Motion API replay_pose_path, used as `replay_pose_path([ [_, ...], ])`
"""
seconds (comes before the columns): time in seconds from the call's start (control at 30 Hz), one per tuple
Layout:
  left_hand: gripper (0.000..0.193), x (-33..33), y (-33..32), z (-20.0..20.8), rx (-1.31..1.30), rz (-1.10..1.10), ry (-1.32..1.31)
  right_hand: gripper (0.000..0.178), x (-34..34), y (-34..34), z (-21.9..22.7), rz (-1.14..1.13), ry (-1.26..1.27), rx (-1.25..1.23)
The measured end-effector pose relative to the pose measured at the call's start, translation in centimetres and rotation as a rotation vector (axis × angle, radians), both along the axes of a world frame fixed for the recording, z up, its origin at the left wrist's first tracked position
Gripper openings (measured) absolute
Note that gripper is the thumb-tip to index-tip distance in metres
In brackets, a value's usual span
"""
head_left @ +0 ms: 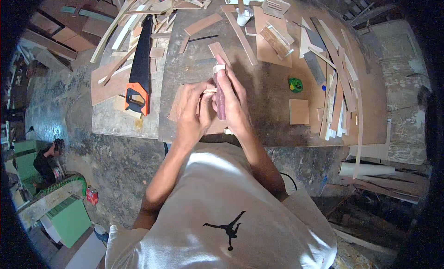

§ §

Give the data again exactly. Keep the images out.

### Output
Motion API replay_pose_path, used as `replay_pose_path([ [_, ...], ])`
"""
seconds (comes before the columns): time in seconds from the call's start (control at 30 Hz), one per tuple
Layout:
  left_hand: gripper (0.000..0.193), x (-33..33), y (-33..32), z (-20.0..20.8), rx (-1.31..1.30), rz (-1.10..1.10), ry (-1.32..1.31)
  right_hand: gripper (0.000..0.178), x (-34..34), y (-34..34), z (-21.9..22.7), rz (-1.14..1.13), ry (-1.26..1.27), rx (-1.25..1.23)
The measured end-effector pose relative to the pose measured at the call's start, translation in centimetres and rotation as a rotation vector (axis × angle, radians), both along the axes of a world frame fixed for the recording, z up, its origin at the left wrist's first tracked position
Gripper openings (measured) absolute
Note that gripper is the thumb-tip to index-tip distance in metres
In brackets, a value's usual span
"""
head_left @ +0 ms: 

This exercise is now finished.